Frau Stella und ihr Monster befinden sich nämlich nicht in einer normalen Strasse einer normalen Stadt in einer normalen Welt.
Nein, sie befinden sich, das ist dem Monster völlig klar, in einem überdimensionalen Computerspiel.
"Dreiundzwanzig", ruft es Frau Stella zu, die diese dann zu den zehn dazu addiert. " Macht Dreiunddreissig", sagt sie. Darauf folgen noch unzählige Gullis, Hydrantendeckel und andere markante Wegzeichen, die mit Punkten aber auch Punktabzügen versehen werden, wenn man es nicht schafft, genau auf sie drauf zu springen. Überhaupt dürfen manche Bodenlinien nicht einfach so überschritten werden, sonst wird ein Alarm ausgelöst und der gibt wiederum Punktabzug.

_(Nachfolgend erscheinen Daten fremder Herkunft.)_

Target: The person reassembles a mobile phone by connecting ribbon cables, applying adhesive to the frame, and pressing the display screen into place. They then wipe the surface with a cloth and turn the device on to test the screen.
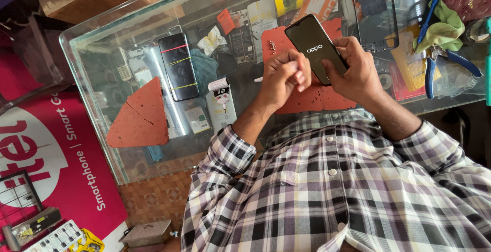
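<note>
phone (313, 46) sits upper centre of frame over the glass counter (102, 52), long axis tilted up-left. your right hand (354, 70) clamps its lower end; your left hand (284, 75), fisted, touches its left edge, slightly farther off.

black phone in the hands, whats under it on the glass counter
Under the black phone lies a red mat with tiny screws on the glass counter. The right hand and left hand cover the mat's middle.
</note>
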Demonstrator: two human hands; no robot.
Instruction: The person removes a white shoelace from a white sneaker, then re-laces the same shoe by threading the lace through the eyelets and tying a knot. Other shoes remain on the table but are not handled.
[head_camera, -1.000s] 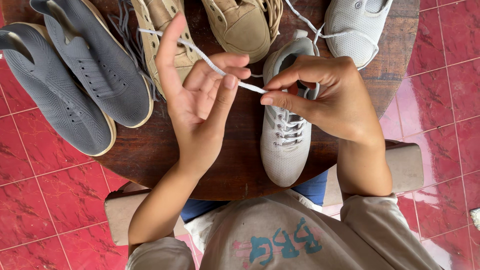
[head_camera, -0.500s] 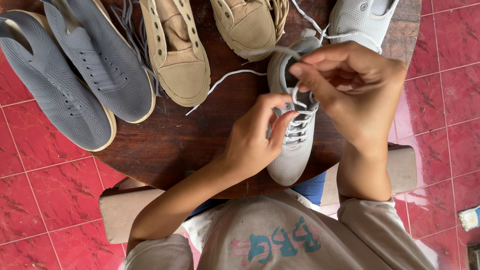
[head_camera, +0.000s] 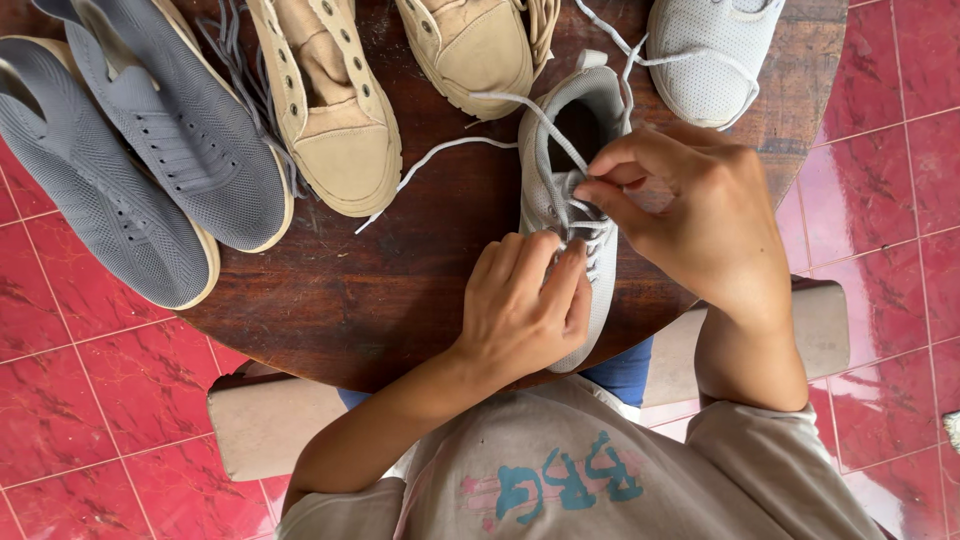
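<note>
— What are the hands doing?
— The right hand (head_camera: 700, 215) pinches a white lace (head_camera: 530, 112) at the eyelets of a light grey shoe (head_camera: 575, 215); the left hand (head_camera: 525, 305) lies curled over the shoe's toe end, fingers pressing the lacing.

— And where is the shoe?
— Under both hands, at the near edge of a round wooden table (head_camera: 400, 290). Beyond it lie two tan shoes (head_camera: 340, 120) and two dark grey shoes (head_camera: 150, 170) — plus another light grey shoe (head_camera: 710, 60), top right.

My left hand (head_camera: 525, 305): palm down, fingers curled, tips pinched. My right hand (head_camera: 690, 215): arched over, thumb and forefinger pinched, wrist bent.
</note>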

Beim Punktestand von 1258 sind sie dann wieder Zuhause angekommen. Aber was heisst schon Zuhause.
Frau Stella und ihr Monster befinden sich nämlich nicht in einer normalen Strasse einer normalen Stadt in einer normalen Welt.
Nein, sie befinden sich, das ist dem Monster völlig klar, in einem überdimensionalen Computerspiel.